• Work to be completed: Each line starting at the one that contains "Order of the" and ending at the one that contains "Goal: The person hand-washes" must be returned exactly, and the rest of the listing is left out.
__________________________________________________
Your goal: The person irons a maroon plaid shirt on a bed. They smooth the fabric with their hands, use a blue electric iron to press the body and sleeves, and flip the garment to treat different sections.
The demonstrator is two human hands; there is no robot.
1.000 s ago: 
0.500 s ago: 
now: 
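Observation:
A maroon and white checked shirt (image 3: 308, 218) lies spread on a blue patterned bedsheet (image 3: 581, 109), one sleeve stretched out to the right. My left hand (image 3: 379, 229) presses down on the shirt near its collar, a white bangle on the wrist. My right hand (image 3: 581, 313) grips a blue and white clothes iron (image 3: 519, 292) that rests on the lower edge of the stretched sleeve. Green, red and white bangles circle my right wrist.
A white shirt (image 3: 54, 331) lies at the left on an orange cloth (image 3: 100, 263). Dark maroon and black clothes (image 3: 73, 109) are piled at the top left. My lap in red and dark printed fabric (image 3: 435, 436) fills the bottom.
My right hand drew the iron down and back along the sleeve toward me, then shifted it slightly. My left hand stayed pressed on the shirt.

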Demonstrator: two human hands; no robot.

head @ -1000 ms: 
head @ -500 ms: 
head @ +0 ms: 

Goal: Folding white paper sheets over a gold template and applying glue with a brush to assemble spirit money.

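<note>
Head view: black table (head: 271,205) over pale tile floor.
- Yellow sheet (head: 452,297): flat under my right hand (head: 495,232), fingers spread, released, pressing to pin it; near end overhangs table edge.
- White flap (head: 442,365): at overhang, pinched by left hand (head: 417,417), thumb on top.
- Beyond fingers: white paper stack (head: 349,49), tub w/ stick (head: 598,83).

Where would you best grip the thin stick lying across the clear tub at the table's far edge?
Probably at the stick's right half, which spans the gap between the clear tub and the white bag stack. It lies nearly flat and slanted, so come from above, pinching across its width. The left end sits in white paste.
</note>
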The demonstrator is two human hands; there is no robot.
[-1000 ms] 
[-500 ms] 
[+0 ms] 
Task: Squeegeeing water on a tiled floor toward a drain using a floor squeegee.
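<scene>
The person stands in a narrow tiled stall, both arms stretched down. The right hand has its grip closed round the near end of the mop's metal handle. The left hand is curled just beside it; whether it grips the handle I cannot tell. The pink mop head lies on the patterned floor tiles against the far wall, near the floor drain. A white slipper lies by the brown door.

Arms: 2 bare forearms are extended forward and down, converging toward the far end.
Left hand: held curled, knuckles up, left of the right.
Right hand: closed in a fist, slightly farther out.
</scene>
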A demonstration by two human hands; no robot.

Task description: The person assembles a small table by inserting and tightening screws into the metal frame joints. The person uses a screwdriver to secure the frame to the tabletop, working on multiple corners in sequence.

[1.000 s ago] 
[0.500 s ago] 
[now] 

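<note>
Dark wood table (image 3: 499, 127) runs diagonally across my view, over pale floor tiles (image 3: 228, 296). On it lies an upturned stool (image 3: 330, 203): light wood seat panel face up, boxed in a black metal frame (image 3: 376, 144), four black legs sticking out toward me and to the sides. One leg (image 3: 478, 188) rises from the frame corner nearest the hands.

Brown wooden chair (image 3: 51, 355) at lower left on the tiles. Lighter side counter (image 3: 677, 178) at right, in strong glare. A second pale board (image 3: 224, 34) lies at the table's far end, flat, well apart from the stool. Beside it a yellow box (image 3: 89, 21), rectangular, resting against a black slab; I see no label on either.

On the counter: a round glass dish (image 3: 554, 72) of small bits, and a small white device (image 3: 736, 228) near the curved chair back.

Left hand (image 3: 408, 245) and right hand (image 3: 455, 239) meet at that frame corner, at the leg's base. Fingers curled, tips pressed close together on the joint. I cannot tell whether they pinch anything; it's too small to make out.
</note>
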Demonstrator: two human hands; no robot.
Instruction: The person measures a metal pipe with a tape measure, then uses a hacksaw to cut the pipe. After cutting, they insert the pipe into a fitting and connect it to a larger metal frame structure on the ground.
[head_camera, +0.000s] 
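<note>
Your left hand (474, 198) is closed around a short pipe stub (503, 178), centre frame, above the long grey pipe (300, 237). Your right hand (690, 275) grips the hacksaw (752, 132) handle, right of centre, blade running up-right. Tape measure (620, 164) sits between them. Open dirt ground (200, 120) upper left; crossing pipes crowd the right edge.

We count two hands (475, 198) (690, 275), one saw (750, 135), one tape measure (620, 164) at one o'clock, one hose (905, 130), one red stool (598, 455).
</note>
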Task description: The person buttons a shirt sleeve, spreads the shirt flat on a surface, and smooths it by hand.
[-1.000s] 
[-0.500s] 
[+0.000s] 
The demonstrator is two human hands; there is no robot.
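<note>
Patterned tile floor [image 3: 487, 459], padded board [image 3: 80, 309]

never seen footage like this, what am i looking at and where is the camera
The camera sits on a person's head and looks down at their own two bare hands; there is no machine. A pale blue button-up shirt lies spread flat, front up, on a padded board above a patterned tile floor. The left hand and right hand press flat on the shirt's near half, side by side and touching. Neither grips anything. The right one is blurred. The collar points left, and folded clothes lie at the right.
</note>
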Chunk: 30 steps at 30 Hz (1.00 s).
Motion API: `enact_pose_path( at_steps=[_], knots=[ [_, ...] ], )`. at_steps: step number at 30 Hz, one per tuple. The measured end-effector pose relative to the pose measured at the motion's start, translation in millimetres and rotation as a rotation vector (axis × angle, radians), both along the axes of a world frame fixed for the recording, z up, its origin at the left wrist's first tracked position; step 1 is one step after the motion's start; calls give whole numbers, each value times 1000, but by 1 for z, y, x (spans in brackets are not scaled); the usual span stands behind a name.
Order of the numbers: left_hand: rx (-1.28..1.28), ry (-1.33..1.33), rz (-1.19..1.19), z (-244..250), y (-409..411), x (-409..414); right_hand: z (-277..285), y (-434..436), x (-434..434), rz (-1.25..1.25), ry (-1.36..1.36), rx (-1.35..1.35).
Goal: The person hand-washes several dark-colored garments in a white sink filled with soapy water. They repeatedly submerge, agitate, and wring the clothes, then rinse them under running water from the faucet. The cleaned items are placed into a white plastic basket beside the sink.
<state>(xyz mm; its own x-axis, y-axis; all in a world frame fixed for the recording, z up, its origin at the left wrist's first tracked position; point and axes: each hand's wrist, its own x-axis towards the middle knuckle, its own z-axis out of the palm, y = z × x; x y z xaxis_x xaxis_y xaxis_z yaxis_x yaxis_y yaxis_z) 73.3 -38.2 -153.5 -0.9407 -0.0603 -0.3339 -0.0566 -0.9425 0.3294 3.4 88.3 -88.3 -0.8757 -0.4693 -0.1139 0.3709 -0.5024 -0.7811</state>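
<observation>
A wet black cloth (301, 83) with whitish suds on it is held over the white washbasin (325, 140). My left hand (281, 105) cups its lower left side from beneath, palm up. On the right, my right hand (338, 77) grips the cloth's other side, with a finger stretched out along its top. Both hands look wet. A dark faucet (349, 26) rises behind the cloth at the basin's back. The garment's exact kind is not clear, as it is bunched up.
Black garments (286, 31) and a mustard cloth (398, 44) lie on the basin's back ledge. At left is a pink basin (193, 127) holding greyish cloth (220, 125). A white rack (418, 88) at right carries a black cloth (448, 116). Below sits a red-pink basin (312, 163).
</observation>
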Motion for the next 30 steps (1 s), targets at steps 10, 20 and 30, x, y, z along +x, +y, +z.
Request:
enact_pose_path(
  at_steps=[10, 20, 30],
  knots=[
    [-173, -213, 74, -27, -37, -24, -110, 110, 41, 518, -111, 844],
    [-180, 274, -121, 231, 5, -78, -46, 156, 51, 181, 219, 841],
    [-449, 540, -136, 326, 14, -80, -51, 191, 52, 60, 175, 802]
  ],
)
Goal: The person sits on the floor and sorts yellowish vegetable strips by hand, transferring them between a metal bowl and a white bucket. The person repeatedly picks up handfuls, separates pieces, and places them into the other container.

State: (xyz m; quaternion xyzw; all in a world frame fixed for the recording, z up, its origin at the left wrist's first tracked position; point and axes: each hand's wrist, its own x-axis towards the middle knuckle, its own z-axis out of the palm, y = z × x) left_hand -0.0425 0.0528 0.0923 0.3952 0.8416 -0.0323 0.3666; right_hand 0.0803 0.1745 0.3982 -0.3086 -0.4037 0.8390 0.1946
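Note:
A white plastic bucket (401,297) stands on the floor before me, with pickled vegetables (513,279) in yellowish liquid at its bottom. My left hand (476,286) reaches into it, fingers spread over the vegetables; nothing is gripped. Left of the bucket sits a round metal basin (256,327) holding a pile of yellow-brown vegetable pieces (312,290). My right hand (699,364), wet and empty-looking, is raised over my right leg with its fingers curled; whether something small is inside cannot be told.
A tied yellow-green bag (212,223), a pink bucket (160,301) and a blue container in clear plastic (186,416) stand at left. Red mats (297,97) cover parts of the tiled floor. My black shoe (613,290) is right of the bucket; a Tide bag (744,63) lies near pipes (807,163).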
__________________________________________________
• Solution to this problem:
Order of the numbers: left_hand: rx (-1.28..1.28), ry (-1.33..1.33), rz (-1.19..1.19), z (-244..250), y (-409..411), x (-409..414); right_hand: z (-277..285), y (-434..436), x (-434..434), rz (-1.25..1.25), ry (-1.36..1.36), rx (-1.35..1.35).
Goal: The person hand-washes several dark-colored garments in a white sink filled with soapy water. They repeatedly submerge, agitate, and wring the clothes, then rinse them under running water from the faucet. The cleaned items are placed into a white plastic basket beside the sink.

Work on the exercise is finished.